I was playing around with big numbers, and wrote the following code:
import time
def ispow2(n):
return not n & n - 1
start = time.clock()
ispow2(2**100000000)
end = time.clock()
print(end - start)
Surprisingly, this outputs 0.016864107385627148, and insanely short amount of time. However, it actually takes about 8 seconds, not 0.02.
Why is the time module reporting such a fast time when it clearly takes longer than that to run the code?
According to time, clock() is deprecated, so I switched it out for process_time(). I get near identical results. Same with perf_counter().
Note: this is running from IDLE. When I ran from command line, the time seemed accurately reported. Perhaps pythonw.exe has something to do with this, but what?
However, when I add another 0 to the end of 2**10..., it takes ~7 seconds on command line, but reported 0.1781140373572865.
python.exe and pythonw.exe are optimizing the code before running. It seems that the 2**100000000 is being pre-computed. This small edit to the code:
import time
print("program entered")
def ispow2(n):
return not n & n - 1
start = time.perf_counter()
ispow2(2**100000000)
end = time.perf_counter()
print(end - start)
Produces the following output completely after the wait:
program entered
0.01701506924359556
So the program doesn't even run until after the majority of the wait.
Data that suggests that this is with the 2**... part (running from command line):
power of two|approximate wait time|reported time
1000000000 | 6 seconds |0.1637752267742188
10000000000 | 62 seconds |1.6400543291627092
On that last run, there was a clear ~1.5 second wait between the output of program entered and 1.6400543291627092.

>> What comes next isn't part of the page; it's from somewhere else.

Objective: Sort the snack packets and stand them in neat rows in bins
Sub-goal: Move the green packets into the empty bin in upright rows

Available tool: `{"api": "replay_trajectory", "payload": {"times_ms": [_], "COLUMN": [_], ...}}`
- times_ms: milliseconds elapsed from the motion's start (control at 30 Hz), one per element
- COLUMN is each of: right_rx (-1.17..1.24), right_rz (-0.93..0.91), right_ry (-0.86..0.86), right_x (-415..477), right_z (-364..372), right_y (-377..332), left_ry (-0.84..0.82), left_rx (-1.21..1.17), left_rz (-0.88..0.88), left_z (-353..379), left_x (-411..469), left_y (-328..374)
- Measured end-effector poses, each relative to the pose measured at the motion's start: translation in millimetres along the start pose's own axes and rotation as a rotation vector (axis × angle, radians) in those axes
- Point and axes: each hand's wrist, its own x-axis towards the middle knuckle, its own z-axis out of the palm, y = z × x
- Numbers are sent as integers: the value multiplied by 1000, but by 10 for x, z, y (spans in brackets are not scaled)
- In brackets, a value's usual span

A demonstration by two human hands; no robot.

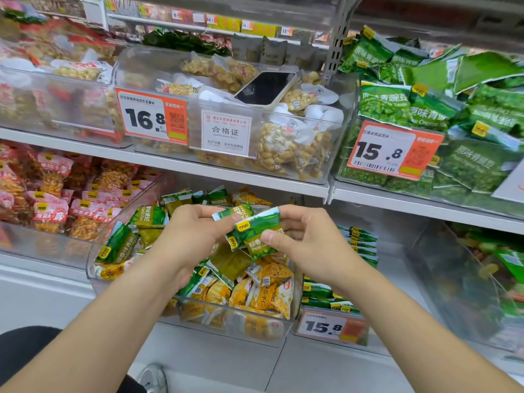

The constant is precomputed:
>>> import dis
>>> dis.dis(lambda: 2**100)
1 0 LOAD_CONST 3 (1267650600228229401496703205376)
3 RETURN_VALUE
Compare:
$ ./python -mtimeit "2**1000"
10000000 loops, best of 3: 0.0601 usec per loop
$ ./python -mtimeit "2**10000"
10000000 loops, best of 3: 0.0584 usec per loop
vs.:
$ ./python -mtimeit -s "p=1000" "2**p"
100000 loops, best of 3: 6.89 usec per loop
$ ./python -mtimeit -s "p=10000" "2**p"
10000 loops, best of 3: 94.2 usec per loop
In the first case the time doesn't change after increasing the power 10 times. It is changed as it should in the second case there the power is a variable.